## What the task requires
For the listing that follows, give again exactly the lines from the one with "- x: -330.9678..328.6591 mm" to the one with "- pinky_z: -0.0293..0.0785", including both.

(Data below Opens)

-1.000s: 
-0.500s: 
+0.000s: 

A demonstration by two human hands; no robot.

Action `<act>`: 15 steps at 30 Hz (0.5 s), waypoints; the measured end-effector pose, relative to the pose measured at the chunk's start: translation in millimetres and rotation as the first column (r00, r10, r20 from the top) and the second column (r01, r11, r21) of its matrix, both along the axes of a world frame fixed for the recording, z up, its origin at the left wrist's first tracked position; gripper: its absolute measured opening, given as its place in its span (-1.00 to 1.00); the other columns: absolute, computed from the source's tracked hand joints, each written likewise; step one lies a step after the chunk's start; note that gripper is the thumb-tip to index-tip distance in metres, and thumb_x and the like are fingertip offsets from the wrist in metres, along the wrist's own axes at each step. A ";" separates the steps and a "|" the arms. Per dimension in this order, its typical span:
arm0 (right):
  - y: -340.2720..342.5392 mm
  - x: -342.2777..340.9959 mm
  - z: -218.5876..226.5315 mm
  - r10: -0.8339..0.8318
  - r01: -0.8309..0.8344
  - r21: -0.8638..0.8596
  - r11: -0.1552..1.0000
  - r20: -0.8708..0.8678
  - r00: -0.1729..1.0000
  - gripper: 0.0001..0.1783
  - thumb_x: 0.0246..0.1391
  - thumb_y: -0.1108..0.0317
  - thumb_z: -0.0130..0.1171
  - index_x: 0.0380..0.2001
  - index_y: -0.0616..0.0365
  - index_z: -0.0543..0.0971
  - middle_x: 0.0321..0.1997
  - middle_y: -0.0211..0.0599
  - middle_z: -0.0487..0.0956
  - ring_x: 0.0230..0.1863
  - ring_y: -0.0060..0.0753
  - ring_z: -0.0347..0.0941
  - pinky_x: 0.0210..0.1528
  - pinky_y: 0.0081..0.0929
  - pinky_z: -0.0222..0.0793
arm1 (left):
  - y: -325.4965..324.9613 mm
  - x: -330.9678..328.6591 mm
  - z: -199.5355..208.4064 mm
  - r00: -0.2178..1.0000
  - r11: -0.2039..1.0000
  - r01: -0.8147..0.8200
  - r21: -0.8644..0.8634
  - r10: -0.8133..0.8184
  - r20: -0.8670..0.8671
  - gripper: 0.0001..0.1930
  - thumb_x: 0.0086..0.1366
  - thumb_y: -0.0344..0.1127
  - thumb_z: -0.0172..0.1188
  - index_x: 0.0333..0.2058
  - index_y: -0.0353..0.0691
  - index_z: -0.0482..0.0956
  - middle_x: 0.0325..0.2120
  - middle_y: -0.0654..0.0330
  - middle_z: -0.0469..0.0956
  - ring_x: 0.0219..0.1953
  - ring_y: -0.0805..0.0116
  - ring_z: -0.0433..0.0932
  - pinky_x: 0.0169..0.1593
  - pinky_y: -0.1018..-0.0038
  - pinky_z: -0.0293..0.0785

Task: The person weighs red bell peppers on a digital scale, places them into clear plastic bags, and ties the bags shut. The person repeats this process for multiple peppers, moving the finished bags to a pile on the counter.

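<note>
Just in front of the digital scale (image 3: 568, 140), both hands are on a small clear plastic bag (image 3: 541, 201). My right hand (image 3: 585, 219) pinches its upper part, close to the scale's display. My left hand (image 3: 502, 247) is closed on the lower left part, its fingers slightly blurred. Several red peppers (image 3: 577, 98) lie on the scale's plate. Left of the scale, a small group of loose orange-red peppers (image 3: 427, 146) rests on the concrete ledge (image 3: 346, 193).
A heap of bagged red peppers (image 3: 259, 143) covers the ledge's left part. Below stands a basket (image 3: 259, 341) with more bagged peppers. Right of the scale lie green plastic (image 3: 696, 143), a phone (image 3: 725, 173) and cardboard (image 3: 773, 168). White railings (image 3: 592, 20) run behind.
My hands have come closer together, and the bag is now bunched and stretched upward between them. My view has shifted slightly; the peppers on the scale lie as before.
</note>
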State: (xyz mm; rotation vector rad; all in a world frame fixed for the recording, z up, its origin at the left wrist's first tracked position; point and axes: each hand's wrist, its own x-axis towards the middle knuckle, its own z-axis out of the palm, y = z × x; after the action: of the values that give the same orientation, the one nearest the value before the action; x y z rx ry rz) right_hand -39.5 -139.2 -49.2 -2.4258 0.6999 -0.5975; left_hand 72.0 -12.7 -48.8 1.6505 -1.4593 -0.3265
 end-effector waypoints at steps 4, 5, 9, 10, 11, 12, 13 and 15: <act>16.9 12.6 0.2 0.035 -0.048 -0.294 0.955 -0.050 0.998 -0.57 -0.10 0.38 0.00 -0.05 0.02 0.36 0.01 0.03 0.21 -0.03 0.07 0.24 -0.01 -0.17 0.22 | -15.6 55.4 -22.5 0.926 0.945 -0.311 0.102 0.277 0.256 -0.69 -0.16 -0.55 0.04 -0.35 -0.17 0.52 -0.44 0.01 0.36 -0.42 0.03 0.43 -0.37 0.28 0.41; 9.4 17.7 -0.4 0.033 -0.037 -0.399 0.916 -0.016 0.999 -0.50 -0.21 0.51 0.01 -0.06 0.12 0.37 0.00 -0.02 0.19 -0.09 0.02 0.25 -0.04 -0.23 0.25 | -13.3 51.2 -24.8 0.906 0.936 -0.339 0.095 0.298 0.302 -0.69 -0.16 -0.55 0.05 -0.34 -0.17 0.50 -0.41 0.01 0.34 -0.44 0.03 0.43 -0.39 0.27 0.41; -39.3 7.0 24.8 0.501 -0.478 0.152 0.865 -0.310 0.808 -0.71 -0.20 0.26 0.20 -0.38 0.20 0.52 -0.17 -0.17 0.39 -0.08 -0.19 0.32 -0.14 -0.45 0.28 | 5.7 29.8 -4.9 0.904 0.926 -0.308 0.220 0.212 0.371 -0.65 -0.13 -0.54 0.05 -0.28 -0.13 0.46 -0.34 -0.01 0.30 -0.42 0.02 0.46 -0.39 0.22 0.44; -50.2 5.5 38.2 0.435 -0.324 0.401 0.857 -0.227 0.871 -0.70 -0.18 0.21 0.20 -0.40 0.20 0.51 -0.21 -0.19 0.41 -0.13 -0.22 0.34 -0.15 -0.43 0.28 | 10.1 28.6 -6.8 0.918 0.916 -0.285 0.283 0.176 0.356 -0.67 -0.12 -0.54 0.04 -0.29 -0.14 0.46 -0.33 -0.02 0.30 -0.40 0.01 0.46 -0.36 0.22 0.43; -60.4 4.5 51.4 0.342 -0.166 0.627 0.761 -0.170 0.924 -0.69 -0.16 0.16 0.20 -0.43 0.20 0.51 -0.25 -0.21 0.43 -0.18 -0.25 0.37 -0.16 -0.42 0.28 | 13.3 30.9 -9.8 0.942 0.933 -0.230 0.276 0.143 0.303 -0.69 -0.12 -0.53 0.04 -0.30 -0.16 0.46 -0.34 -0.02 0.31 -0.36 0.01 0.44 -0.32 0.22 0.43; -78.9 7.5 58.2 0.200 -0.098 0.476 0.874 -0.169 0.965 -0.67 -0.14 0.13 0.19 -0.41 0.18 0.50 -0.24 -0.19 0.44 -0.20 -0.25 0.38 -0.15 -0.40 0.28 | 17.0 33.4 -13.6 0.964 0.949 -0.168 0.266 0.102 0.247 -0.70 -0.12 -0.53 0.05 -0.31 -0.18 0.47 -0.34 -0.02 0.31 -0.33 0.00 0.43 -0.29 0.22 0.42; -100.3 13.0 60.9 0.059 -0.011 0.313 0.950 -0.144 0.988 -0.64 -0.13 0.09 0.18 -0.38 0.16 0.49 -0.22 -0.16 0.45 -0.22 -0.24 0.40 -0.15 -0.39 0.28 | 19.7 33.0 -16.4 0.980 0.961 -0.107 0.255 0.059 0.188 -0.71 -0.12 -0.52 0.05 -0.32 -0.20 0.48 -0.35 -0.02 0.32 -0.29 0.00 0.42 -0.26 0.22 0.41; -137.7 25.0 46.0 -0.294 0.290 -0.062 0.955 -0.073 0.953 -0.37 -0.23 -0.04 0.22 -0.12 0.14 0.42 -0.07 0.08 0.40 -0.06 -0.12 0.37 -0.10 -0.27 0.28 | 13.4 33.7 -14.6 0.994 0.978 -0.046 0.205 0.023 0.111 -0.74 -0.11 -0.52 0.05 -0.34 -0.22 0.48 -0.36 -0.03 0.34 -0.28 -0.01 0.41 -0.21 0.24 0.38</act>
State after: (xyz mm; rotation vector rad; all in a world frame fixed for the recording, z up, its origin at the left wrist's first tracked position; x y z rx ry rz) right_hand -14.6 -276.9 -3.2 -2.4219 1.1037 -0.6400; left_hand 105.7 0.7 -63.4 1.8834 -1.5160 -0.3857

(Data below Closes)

## Exercise solution
  - x: -330.9678..328.6591 mm
  - z: -199.5355..208.4064 mm
  - r00: -0.2178..1.0000
  - r11: -0.2039..1.0000
  - r01: -0.8147..0.8200
  - r21: -0.8644..0.8634
  - r10: -0.8133..0.8184
  - r20: -0.8670..0.8671
  - gripper: 0.0001..0.1930
  - thumb_x: 0.0086..0.1366
  - thumb_y: -0.0344..0.1127
  - thumb_z: -0.0172..0.1188
  - index_x: 0.0333..0.2058
  - index_y: -0.0353..0.0691
  - index_z: -0.0482..0.0956
  - middle_x: 0.0325..0.2120
  - middle_y: -0.0654..0.0330
  - middle_z: -0.0469..0.0956
  - ring_x: 0.0219..0.1953
  - ring_y: -0.0805..0.0116
  - ring_z: -0.0433..0.0932
  - pinky_x: 0.0169..0.1593
  - pinky_y: -0.1018..-0.0038
  - pinky_z: -0.0293..0.0785

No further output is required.